I’ve never understood those who dismiss Patrick White’s plays as secondary works. Is it simply that we like our artists to fit neatly into pigeonholes? As Dorothy Hewett, another shape shifter, said: “I’ve discovered that literary critics are very, very suspicious of people who change genres. They think there is something suspect about it. … you are a Jack of all Trades or a Jill of all trades and master or mistress of none.”
Or is this dismissal, more depressingly, a literary illiteracy about theatre itself? Like critic John McCallum, I think that White is “one of the most important Australian stage writers of the 20th century”, and like him I regret that “it has taken Australian theatre nearly forty years to catch up with White’s early plays”. We seem not have caught up with his later works at all.
These plays show a writer alive to the imaginative possibilities of the stage, exploring its fluidities as physical embodiments of spiritual and philosophical ideas. He loved its artifice, jamming together lyric beauty and vaudevillean vulgarity. He wrote sublimely for actors, and his plays have starred many of our best – Kate Fitzpatrick, Kerry Walker, John Gaden, Geoffrey Rush, Zoe Caldwell, Robyn Nevin. He has stimulated the imaginations of significant directors, from John Tasker to Neil Armfield and Jim Sharman, to the new generation of Michael Kantor and Benedict Andrews. He remains one of the few playwrights of his generation to capture the imagination of contemporary theatre artists.

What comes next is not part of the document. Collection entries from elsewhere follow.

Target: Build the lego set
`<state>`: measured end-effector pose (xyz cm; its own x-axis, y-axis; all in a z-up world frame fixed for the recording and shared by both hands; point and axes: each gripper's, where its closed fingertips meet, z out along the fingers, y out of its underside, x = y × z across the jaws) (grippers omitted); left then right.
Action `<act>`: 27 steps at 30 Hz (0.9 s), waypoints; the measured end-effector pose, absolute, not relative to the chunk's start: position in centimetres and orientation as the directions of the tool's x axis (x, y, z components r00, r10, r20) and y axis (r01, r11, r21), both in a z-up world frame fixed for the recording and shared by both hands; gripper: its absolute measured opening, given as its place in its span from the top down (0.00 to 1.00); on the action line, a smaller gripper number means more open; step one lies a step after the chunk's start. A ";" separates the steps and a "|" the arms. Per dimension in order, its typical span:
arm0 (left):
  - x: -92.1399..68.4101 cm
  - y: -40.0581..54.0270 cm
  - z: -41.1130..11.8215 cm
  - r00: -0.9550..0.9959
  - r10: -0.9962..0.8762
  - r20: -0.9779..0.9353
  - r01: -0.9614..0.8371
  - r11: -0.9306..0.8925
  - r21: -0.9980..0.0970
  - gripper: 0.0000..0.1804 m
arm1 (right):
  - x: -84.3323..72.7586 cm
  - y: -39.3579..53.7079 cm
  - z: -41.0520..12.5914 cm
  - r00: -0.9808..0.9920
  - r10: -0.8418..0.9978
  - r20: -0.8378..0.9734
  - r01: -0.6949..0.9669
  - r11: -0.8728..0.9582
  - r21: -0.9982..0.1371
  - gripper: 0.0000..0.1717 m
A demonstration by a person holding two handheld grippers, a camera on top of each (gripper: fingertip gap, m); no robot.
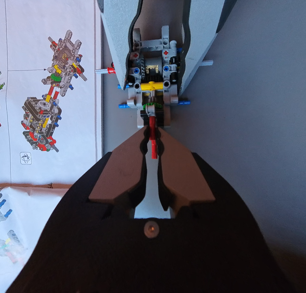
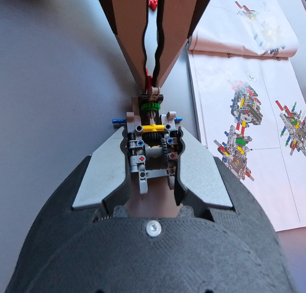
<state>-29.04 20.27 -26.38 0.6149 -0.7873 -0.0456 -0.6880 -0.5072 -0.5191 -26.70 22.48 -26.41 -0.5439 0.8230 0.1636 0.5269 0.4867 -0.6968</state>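
At frame centre, the left gripper (image 1: 153,133) is pinching a red axle (image 1: 153,136) with its brown jaws closed on it; the axle is sticking out of a grey brick gearbox assembly (image 2: 153,146). The right gripper (image 2: 151,136) is clamping that assembly's sides between grey jaws. An instruction booklet (image 2: 248,119) is lying on the grey tabletop (image 2: 58,70) at right.

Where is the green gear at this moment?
In the right wrist view the green gear sits centre frame on the grey brick assembly, between the yellow connector and the left gripper.
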 end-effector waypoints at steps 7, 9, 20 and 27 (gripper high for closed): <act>-28.6 20.3 -26.4 0.655 -0.755 -0.027 -0.550 -0.452 -0.703 0.99 | -26.7 22.3 -26.4 -0.556 0.812 0.177 0.492 0.493 -0.718 0.66; -28.6 20.3 -26.5 0.653 -0.756 -0.040 -0.544 -0.432 -0.720 0.99 | -26.7 22.3 -26.3 -0.557 0.811 0.178 0.485 0.492 -0.723 0.67; -28.6 20.5 -26.5 0.614 -0.784 -0.093 -0.634 -0.420 -0.649 0.99 | -26.7 22.4 -26.3 -0.558 0.801 0.217 0.453 0.513 -0.729 0.67; -28.6 20.9 -26.4 0.607 -0.786 -0.118 -0.683 -0.441 -0.582 0.99 | -26.6 22.6 -26.3 -0.550 0.807 0.215 0.469 0.512 -0.720 0.67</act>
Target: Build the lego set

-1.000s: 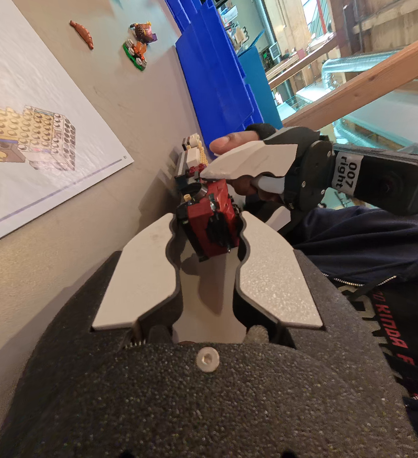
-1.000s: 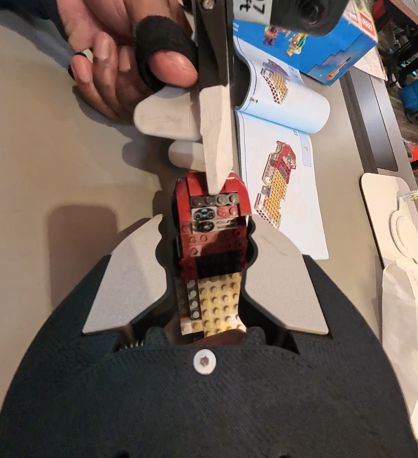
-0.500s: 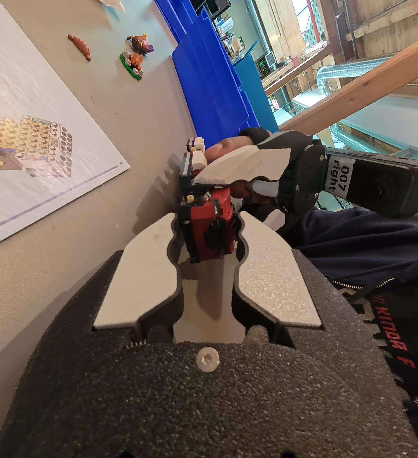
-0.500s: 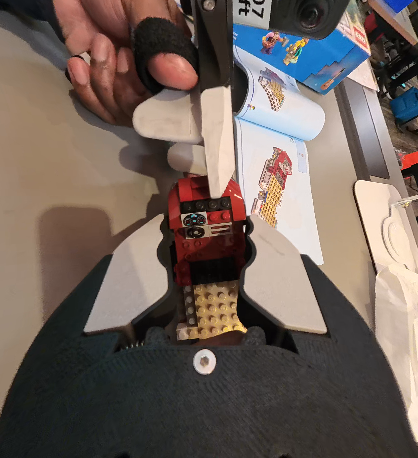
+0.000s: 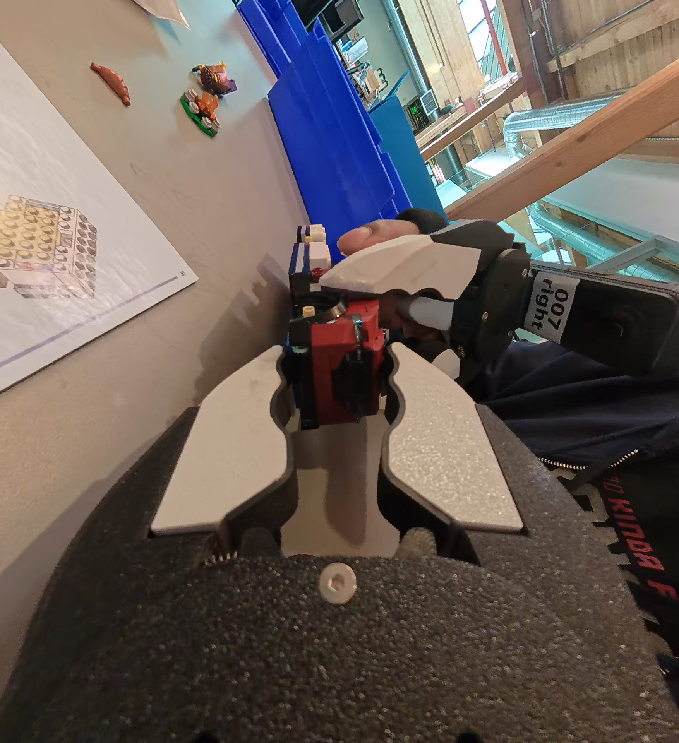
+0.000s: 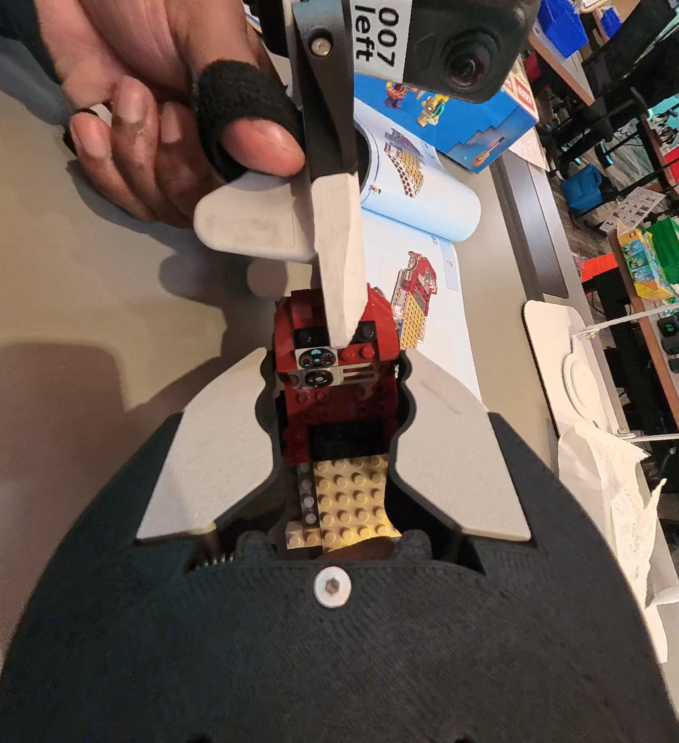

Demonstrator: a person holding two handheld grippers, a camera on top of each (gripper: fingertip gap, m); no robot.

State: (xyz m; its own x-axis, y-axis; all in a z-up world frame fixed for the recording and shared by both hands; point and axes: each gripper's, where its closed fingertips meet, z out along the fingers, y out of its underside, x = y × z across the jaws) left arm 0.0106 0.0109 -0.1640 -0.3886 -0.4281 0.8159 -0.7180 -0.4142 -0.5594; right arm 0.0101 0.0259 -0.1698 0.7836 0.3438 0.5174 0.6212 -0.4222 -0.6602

Despite such champions, White’s plays often seem to exist in a weird cultural netherworld. As University of London academic Elizabeth Shafer commented in an essay on the direction of his work, “there has been little sustained discussion of White’s plays in performance”, even though the process of producing a play for the stage is among the most relentless of critical inquiries.
White’s plays appeared on the Australian stage in the early 60s like aliens, bringing into an Australian idiom a theatre that was already well-established in Europe: a theatre of philosophical tragi-comedy, grounded in physical expression. Watching Michael Kantor’s production of The Ham Funeral in 2005 at the Malthouse Theatre, perhaps what struck me above all is how Australian it is: it may have been written in London in 1947, anticipating the later plays of Ionesco and Beckett, and it may have been written in Cockney, but its idiom, its humour and, perhaps, its audacity, are deeply and indefinably Australian.
Perhaps White’s misfortune was that he was a parochial playwright with an international sensibility. I mean parochial in the best sense, as Chekhov was parochial, his work located in and responding to parochial conditions, and bringing to them a wit and insight that was anything but petty. But his plays emerged in a culture that was parochial in the worst sense, as was very clear when The Ham Funeral was rejected by the 1962 Adelaide Festival of the Arts.
It’s interesting and sometimes depressing to read the contemporary reviews of the premieres of his plays: the metatheatricality and excess of his dramaturgy often caused puzzlement or hostility, and there is much bleating about their “literariness”, as if lyrical writing is somehow mutually exclusive to theatre. And yet it’s those very qualities, rendered then as faults, that make his work exciting now. His plays never quite found a home here, just the odd little lighthouse, and you can’t help wondering what might have happened if they had.
1 comment:
Thanks alison, that's a great little write up.